COMMENT: Sexual harassment allegations rock parliament to its very core

The last time I was at Westminster, the home of British democracy, was just before the Covid-19 pandemic started. 

As a trainee reporter there was something quite humbling about walking along the famous corridors of power. It made me think that everyone should, at least once in their life, visit the place from where issues concerning the country’s future are debated.

It must feel daunting for any new Member of Parliament, when he or she arrives, full of pride and ready to serve the nation for the very first time. 

The last few weeks have seen the very foundations of parliament shaken, as one by one, several courageous MPs, both male and female, have recounted appalling experiences of sexual harassment by their colleagues. 

This at a time when we need our ministers, the people we elect to represent us, to lead the way in modelling civility and respect. 

According to the Fawcett Society: “The last two Westminster elections have seen scant progress with the proportion of female MPs at 34%, following the 2019 election.”

 However, I am not certain that simply increasing the number of women MPs alone is the answer. 

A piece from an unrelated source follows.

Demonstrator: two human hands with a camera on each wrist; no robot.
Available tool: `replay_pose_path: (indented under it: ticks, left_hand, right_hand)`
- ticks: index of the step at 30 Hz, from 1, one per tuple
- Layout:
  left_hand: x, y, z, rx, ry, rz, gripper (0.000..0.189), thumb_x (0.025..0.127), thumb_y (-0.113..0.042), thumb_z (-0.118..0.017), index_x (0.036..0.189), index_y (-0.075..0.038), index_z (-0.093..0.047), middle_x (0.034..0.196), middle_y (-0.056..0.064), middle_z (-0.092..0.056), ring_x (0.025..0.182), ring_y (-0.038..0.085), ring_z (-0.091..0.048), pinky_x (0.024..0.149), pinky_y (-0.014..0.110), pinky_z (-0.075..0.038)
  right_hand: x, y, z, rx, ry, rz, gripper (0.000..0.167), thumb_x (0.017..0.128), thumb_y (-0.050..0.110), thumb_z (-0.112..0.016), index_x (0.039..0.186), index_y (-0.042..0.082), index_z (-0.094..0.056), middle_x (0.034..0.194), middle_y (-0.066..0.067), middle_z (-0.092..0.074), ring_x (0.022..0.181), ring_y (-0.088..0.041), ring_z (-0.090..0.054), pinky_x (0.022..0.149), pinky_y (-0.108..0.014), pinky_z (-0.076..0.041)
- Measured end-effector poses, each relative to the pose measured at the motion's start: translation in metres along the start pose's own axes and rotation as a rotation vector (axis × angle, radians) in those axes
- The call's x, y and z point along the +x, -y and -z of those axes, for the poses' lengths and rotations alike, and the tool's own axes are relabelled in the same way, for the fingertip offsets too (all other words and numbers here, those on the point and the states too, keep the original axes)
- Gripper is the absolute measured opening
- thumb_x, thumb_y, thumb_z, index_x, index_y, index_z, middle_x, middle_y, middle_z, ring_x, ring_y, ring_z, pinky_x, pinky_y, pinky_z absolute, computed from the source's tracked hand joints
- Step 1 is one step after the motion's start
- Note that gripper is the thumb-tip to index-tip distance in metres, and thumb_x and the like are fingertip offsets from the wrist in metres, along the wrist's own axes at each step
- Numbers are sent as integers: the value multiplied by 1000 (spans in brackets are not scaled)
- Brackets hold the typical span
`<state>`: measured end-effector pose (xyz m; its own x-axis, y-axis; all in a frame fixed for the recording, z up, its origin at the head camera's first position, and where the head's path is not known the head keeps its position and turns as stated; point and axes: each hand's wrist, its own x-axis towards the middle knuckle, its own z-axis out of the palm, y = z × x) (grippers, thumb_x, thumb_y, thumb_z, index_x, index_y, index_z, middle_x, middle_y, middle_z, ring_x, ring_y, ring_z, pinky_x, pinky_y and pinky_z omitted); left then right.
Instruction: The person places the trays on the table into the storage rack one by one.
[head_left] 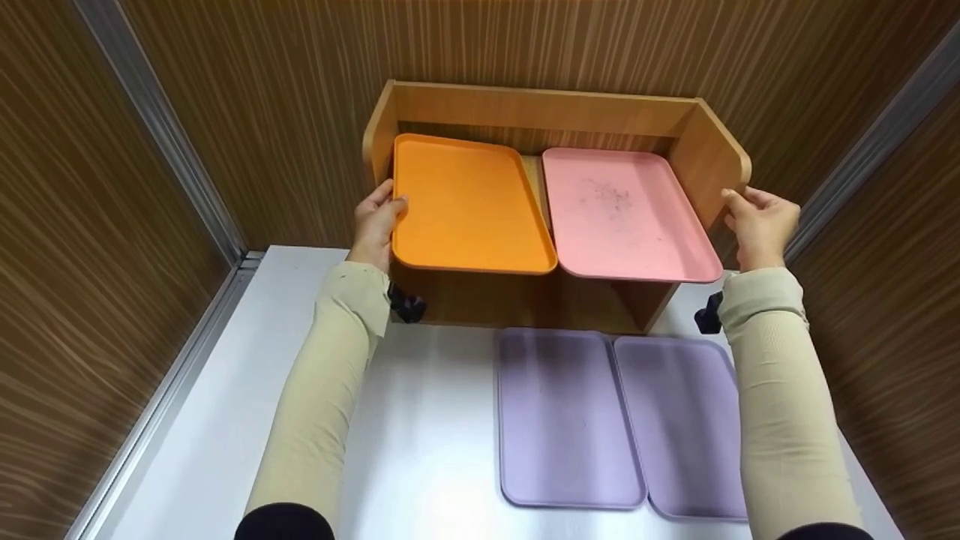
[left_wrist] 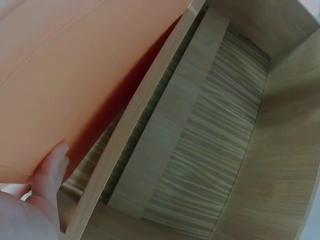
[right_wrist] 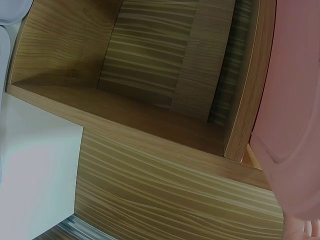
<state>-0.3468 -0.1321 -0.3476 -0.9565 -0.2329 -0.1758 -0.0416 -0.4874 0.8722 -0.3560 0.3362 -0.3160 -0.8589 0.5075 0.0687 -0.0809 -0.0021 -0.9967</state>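
Keeping the orange tray (head_left: 472, 206) steady should go best with the left hand (head_left: 373, 225) pinching its edge, the right hand (head_left: 763, 226) gripping the shelf (head_left: 544, 107).

The orange tray (head_left: 471, 206) and pink tray (head_left: 637, 232) hid most of the top board (head_left: 537, 176) of the wooden shelf (head_left: 544, 103); dark marks (head_left: 611, 196) on the pink one were too faint to make out. Toward the near right corner of the white surface (head_left: 431, 420), the right sleeve (head_left: 784, 390) covered the right-hand purple tray's (head_left: 682, 427) right edge. The surface's near edge fell outside the head view. Each wrist view cropped its upper tray, and whether the right hand (head_left: 765, 225) touched tray or shelf was unclear.
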Motion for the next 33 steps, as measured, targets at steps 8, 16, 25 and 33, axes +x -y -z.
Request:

To me, this is a cultural issue, and  I suspect, as Kwasi Kwarteng has said, that it involves a small number of male MPs who are living in insular bubbles not realising that the world is rapidly changing. 

The UK is being studied by other nations, especially those with fledgling democracies and by those for whom gender rights are still contentious subjects. We are being appraised to see if our systems and institutions genuinely represent the ideals of equality and fairness.

 It has been a tumultuous two years in politics. Partygate is lingering on, and the electorate need to feel now more than ever that members of parliament care about all of us – and about each other.

The murders of Sir David Amess and MP Jo Cox have brought home to many people how important our ministers are. In the sometimes-adversarial world of politics, we want to know that, at the end of the day, the majority of our MPs are just like us, ordinary people.